The truth is large explosions on the ground also produce the iconic mushroom cloud shape, due to simple physics. Here’s a closer look at the mushroom cloud from the blast in Beirut:

Photo credit: Twitter/AbirGhattas
Photo credit: Twitter/AbirGhattas

And here’s the archetypal mushroom cloud, one that appeared after the atomic explosion over Nagasaki on the morning of August 9, 1945:

Photo credit: Charles Levy / Public domain
Photo credit: Charles Levy / Public domain

Each of these blasts produced a pyrocumulus cloud shaped like a mushroom.

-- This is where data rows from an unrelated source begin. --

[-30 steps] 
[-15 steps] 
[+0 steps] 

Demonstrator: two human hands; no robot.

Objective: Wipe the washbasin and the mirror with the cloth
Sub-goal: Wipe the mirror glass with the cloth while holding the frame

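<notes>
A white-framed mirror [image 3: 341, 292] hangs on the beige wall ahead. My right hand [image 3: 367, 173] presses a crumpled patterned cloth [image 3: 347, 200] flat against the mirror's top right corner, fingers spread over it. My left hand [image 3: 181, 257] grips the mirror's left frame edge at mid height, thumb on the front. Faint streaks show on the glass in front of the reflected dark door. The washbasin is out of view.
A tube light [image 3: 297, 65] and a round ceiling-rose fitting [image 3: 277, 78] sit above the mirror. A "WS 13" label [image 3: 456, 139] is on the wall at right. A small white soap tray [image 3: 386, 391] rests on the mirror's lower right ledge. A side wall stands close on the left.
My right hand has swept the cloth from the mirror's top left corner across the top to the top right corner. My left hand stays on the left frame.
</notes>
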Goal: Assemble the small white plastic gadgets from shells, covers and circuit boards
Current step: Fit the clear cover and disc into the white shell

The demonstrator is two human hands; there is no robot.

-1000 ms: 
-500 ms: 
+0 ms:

In both cases, the physics is the same: the explosion produces hot gas that quickly rises. The air above blunts this hot gas as it tries to move upward, literally pushing it downward and forming the distinctive cap.

This phenomenon is called the Rayleigh-Taylor instability, which describes the interaction between two materials (fluids or gasses) of different densities when they're forced together.

Photo credit: Shengtai Li, Hui Li
Photo credit: Shengtai Li, Hui Li

In an explosion, the less-dense hot air is meeting the more-dense cold air and forming it into a mushroom shape. That’s why mushroom clouds aren't confined to nuclear explosions.